If I’ve done my job, even my sources will learn something new about their wine, their place, their relevance. Or at least think, Yes, that’s true.
What is one thing you’d like your readers to learn from your writing about wine?
Wine is a lens on culture.
Why is the interconnection of nature and wine important? How is your worldview unique?
Wine is one of the handful of foods that hew close to nature. The raw material undergoes a transformation, but the results retain nature’s signature. Often the transformation of the source material is a fermentation, a process kicked off by microbes to make it safer, more delicious and more self-stable. I call these “terroir foods”: wine, honey, tea, syrup, cheese, coffee and chocolate are other examples.
So, grapes make themselves, but wine doesn’t. We humans guide the transformation from vine to cup, encouraging or discouraging certain transformations, or just standing back. The less we do, the more the results let us taste origin, taste place. Over millennia, we’ve baked these approaches and philosophies into our food cultures, our traditions, our histories. Wine speaks to the dialectic between nature and culture.
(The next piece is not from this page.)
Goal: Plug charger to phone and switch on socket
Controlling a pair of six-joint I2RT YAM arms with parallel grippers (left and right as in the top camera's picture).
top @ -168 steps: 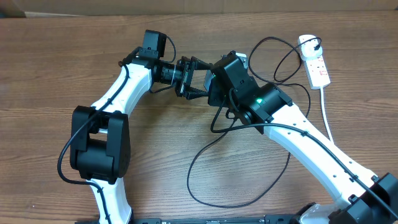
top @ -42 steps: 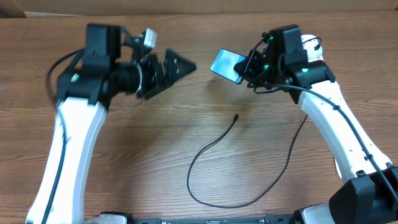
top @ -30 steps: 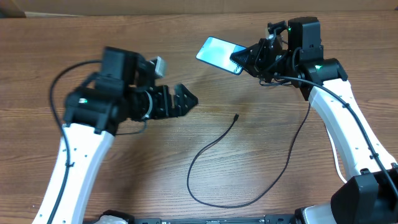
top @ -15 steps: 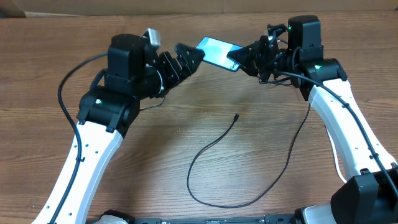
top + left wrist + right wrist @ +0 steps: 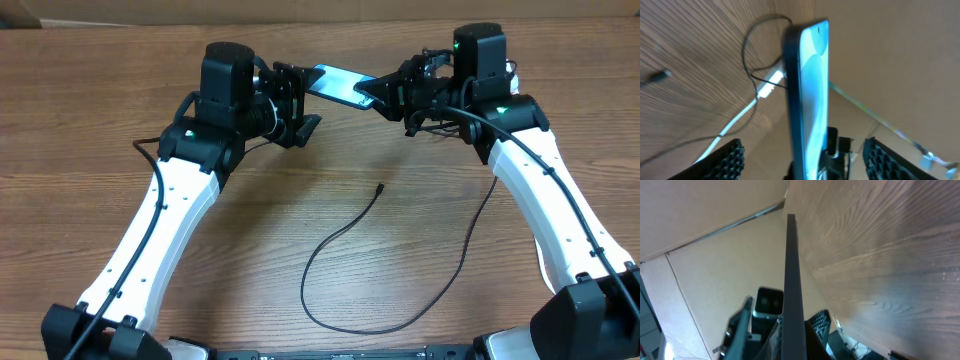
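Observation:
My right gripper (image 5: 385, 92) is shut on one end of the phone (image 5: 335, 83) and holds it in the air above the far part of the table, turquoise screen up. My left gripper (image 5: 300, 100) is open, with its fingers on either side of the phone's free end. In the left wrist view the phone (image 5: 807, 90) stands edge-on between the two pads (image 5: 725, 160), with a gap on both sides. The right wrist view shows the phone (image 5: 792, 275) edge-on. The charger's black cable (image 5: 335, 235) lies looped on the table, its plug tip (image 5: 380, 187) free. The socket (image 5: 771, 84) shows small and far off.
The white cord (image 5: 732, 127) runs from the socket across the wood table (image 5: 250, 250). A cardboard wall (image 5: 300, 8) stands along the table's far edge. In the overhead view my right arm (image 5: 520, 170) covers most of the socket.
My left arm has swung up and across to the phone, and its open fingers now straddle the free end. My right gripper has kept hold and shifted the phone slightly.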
Tell us about your current focus on the language of wine. What do you hope to achieve?
I’ve actually been writing about the language of wine at least since 2013. Last year, I was asked to chair a panel at Unified Symposium about wine lexicons, which have been critiqued as exclusionary, and initially my interest centered on concerns about social justice and inclusivity. But my research has since expanded to the history and evolution of tasting language writ large.
Fifty years ago, wine commentary was looser, more about a wine’s character than its organoleptic and olfactory qualities. Think of the work of Broadbent and Lichine and Peynaud and Prial. In response, some scholars, especially Amerine and Noble at UC Davis, made attempts to tighten things up. So did the credentialing programs, especially as wine became professionalized, with certifications requiring strict memorization and regurgitation. Soon popular reviewers, Parker among them, started winning fans for lavish, flavor-forward notes. That style made the leap from criticism to wine writing and then became ubiquitous in wine marketing, too, which had the effect of impressing upon newcomers that a mastery of wine language was essential for purchasing and enjoyment. Ironically, the original impetus toward Parker’s writing style was populist, yet it still managed to alienate a lot of people.
Right now, I advocate for a big-tent approach: diversification (each person brings their own reference frame to wine) and personalization (each person has their own way to talk about wine). I also strongly encourage wine communicators to look beyond wine’s olfactory dimensions to find other things to say that are arguably more interesting; tasting notes are boring to read and even more boring to write. And I encourage everyone to expand their catchment area, reading (and watching and listening to) a diverse array of commentators and really listening to what they’re saying about wine from the framework of their experience.
What other projects are you developing now?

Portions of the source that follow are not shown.